Anzi non c’è adolescenza senza quell’andare da un estremo all’altro e dove è ridotta, forse ridottissima, la percezione del pericolo per ragioni fisiologiche ma anche per la carenza di figure autorevoli capaci di frenare l’impulsività giovanile.
E non c’è sempre la psicopatologia dietro le scelte estreme così come nemmeno in questo quindicenne temo si possa ritrovare un disturbo narcisistico di personalità che qualcuno ha già ipotizzato.
 
Diagnosi possibile ma non certa.
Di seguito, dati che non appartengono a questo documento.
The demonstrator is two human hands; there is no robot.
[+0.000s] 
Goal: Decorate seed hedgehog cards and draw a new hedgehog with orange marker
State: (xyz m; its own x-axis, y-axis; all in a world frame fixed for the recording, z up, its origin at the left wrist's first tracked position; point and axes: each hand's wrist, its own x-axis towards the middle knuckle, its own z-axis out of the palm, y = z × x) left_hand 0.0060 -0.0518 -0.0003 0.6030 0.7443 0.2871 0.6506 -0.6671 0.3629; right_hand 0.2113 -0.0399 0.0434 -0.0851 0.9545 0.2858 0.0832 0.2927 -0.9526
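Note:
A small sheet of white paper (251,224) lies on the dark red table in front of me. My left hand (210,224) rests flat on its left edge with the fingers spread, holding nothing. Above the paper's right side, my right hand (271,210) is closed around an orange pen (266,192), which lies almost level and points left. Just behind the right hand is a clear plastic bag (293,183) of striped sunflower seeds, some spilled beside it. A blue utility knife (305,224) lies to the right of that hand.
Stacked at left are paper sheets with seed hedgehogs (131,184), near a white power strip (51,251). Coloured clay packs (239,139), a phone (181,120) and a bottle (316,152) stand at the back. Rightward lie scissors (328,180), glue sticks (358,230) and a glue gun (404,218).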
Perché se ci può stare una salute mentale precaria, dietro le radicalizzazioni ci sono motivazioni diverse, più spesso connesse con il tentativo di risolvere i problemi di una crescita faticosa e reggere un impegno evolutivo complesso.
I comportamenti estremi di oggi sembra abbiano più a che fare con questa generazione senza futuro, amputata del domani, delusa e immersa in una realtà che, per frequenza, ha normalizzato la violenza e incrementato le scelte estreme e spettacolari.
 
Non a caso molti giovani solitari fuggono e si ritirano dalla realtà sociale o abbracciano cause violente con poco o scarso senso critico e con la percezione della propria insopportabile fragilità.
Qualche volta addirittura col sentimento plumbeo di una vulnerabilità ingovernabile.
Contro l’insoddisfazione e il dolore interiore, possono funzionare le dinamiche del «branco» che ammalia e cattura.
 
E allora l’appartenenza a un gruppo o magari a una cellula terroristica operativa serve per mettere al riparo l’adolescente, incurante dei rischi, dalle difficoltà relazionali che deve affrontare, anche quando gli offre un quadro di valori violenti, che però controbilanciano le negatività con cui egli vive la sua quotidianità.
Forse casi come questi ci spaventano, ma ci obbligano a rivedere le nostre funzioni adulte.